Darren: If I got into the real nitty gritty about book banning, I would never finish these interview questions. But historically book bans have had a few things in common; they are motivated by anxiety of societal change, fear is amplified by those who seek political influence, and it runs parallel with other bad things. Book bans are never looked back on favorably once some time has passed. No matter the angst, book banning solves nothing.
What bothers me about today’s environment is that literature of high merit is being called “pornography” by certain people in power. I find this language extremely dangerous. Those who defend books are being called “groomers” and accused of trying to sexualize the youth. Again, ridiculous hyperbole with no basis in reality. In so many instances, people are raising objections to books based on excerpts found on websites like booklooks.org without actually reading the entire novel. It reminds me of many reactionary historical parallels like McCarthyism.
Edie: What is the impact of school board policies that prevent teachers and librarians from doing their jobs?
Darren: When you accuse librarians of providing pornography to students and you insist that teachers are indoctrinating students, you tend to create a toxic work environment. Teachers and librarians are now operating under a culture of fear with vague policies dictating their professional behavior. All this is coupled with uncompetitive pay and a school board that has a history of retaliatory behavior towards any employee dissent. It is no wonder that 60 teachers quit this year alone.

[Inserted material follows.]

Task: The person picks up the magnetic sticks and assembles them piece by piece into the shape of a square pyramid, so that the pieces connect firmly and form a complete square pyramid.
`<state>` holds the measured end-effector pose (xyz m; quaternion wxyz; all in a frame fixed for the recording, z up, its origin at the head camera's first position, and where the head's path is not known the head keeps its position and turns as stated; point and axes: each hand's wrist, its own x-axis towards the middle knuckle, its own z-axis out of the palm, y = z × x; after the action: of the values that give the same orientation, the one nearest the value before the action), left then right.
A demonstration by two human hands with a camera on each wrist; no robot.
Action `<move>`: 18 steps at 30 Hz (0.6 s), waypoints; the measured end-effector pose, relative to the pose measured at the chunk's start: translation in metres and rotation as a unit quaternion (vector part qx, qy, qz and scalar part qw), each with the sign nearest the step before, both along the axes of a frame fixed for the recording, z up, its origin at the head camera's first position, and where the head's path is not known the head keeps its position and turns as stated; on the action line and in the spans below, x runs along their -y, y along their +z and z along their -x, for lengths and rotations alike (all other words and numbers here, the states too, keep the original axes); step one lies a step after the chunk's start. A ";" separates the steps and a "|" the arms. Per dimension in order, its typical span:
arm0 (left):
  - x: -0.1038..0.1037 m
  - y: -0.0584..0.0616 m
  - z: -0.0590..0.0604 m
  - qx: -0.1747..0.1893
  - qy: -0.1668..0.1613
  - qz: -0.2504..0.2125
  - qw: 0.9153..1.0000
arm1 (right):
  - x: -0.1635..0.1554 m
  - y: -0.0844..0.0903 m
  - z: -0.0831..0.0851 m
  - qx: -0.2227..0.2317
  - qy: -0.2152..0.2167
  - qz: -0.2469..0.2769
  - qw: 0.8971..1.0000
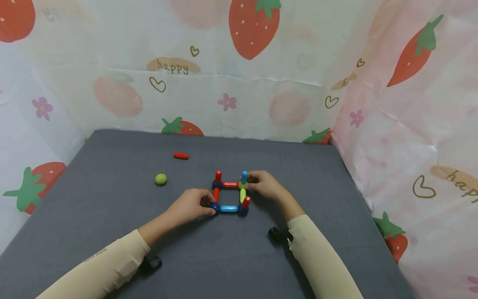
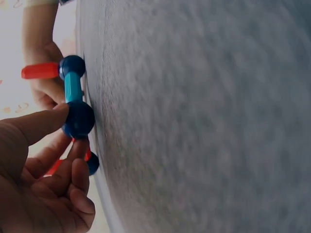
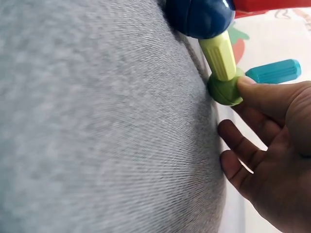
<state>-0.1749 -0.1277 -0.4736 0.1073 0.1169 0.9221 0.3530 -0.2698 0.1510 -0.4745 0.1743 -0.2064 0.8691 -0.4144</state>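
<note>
Left hand (image 1: 192,204) is pinching the navy corner ball (image 1: 215,208) of a square rod frame (image 1: 229,209), and the right hand (image 1: 264,185) is pinching the green corner ball (image 1: 242,185) diagonally opposite, apparently steadying the frame from two corners. The frame is sitting on the grey bench (image 1: 209,257), with a loose red rod (image 1: 181,156) and a lime ball (image 1: 161,179) lying apart on the left, while strawberry-printed sheeting (image 1: 246,85) is hanging behind and at both sides.

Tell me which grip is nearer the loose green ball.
Left. In the head view, the left grip is right of and below the green ball; the right grip is farther right, across the square frame.
</note>
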 end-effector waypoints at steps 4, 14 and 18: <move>-0.004 0.001 -0.004 0.001 0.013 -0.003 1.000 | 0.002 0.000 0.002 0.003 0.001 -0.006 1.000; -0.007 0.001 -0.005 0.015 0.015 -0.003 1.000 | 0.002 -0.001 0.006 0.007 0.016 -0.001 1.000; -0.004 0.003 -0.002 0.018 -0.007 0.000 1.000 | 0.002 -0.001 0.008 0.006 0.019 -0.002 1.000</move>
<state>-0.1726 -0.1239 -0.4704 0.1262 0.1167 0.9193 0.3539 -0.2773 0.1493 -0.4759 0.1882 -0.2199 0.8648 -0.4103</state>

Edie: What are your thoughts about the power that one parent has to have a book made unavailable for young readers, from a library such as Amanda Gorman’s called The Hill We Climb, since this mother determined that it was not appropriate for young readers.
Darren: You always have the option to prevent your own child from checking out a book. The district librarians make that process very easy. I find it particularly offensive that a parent can request a book in Pennridge and Central Bucks to be banned for all students and remain anonymous. That’s a major injustice. I’m granted no anonymity defending a book from being removed.
Edie: The group Moms For Liberty has been in the news with increasing frequency. Please offer your perspective on their agenda and what can be done to prevent them from doing more harm.
Darren: The name Moms For Liberty has become pretty toxic. Not too many people are willing to publicly claim affiliation with the organization in Bucks County. I believe that is a promising sign. It shows that people have caught on to their shtick. Moms For Liberty was once a political asset for Republicans and now it is turning into a liability. It could serve as the Doug Mastriano of the 2023 election. We have to work extremely hard to oppose their ideas and drive voter turnout, but their unpopularity is helping us with many moderate voters.
Edie: On a personal level, how do you manage to maintain composure in school board meetings?
Darren: I don’t.
Edie: What is your vision for education for your children and their peers?
Darren: I would love to see a strong secular public education where constitutional rights are protected, free expression is celebrated, and high academic standards are met. I believe that every student should feel valued and safe. I want an environment where the teachers are compensated fairly and treated with respect so that they can focus on providing the best possible education for my kids and their peers.
Edie: How can we support the teachers and librarians who are being impacted?
Darren: Defend the teachers’ Union. They deserve a fair and competitive contract. Get a yard sign from the Pennridge Education Association and display it proudly in your yard. Thank a teacher and tell them that you are behind them.
Edie: How can people get involved to address this growing problem in the schools?
Darren: Speak up at school board meetings, donate to the Democratic slate of candidates, volunteer, and VOTE. We cannot afford to be quiet anymore. Not this election.